What is expected
Please return the whole listing. Keep each line exactly the same.
Top of Available data
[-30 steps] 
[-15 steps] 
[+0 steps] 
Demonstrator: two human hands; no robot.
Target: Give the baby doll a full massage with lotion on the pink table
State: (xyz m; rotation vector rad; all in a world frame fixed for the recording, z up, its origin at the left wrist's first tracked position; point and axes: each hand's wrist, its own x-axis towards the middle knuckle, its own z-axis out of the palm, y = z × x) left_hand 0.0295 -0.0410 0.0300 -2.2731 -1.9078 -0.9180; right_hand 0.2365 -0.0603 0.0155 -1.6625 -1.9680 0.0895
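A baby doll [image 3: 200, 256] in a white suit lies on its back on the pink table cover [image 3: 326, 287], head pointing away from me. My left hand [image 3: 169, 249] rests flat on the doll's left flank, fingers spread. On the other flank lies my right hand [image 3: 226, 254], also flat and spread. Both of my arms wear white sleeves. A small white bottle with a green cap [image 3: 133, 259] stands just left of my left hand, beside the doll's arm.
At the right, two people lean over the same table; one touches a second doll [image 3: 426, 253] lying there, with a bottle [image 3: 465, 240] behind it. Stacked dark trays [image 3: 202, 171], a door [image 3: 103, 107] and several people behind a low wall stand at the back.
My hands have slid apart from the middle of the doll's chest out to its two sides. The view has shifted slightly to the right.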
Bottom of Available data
Exercise response
[-30 steps] 
[-15 steps] 
[+0 steps] 
Demonstrator: two human hands; no robot.
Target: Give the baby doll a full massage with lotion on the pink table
State: (xyz m; rotation vector rad; all in a world frame fixed for the recording, z up, its origin at the left wrist's first tracked position; point and axes: each hand's wrist, its own x-axis towards the middle knuckle, its own z-axis out of the palm, y = z × x) left_hand 0.0295 -0.0410 0.0300 -2.2731 -1.9078 -0.9180; right_hand 0.2365 -0.0603 0.0155 -1.6625 -1.9680 0.0895
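A baby doll [image 3: 200, 256] in a white suit lies on its back on the pink table cover [image 3: 326, 287], head pointing away from me. My left hand [image 3: 169, 249] rests flat on the doll's left flank, fingers spread. On the other flank lies my right hand [image 3: 226, 254], also flat and spread. Both of my arms wear white sleeves. A small white bottle with a green cap [image 3: 133, 259] stands just left of my left hand, beside the doll's arm.
At the right, two people lean over the same table; one touches a second doll [image 3: 426, 253] lying there, with a bottle [image 3: 465, 240] behind it. Stacked dark trays [image 3: 202, 171], a door [image 3: 103, 107] and several people behind a low wall stand at the back.
My hands have slid apart from the middle of the doll's chest out to its two sides. The view has shifted slightly to the right.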

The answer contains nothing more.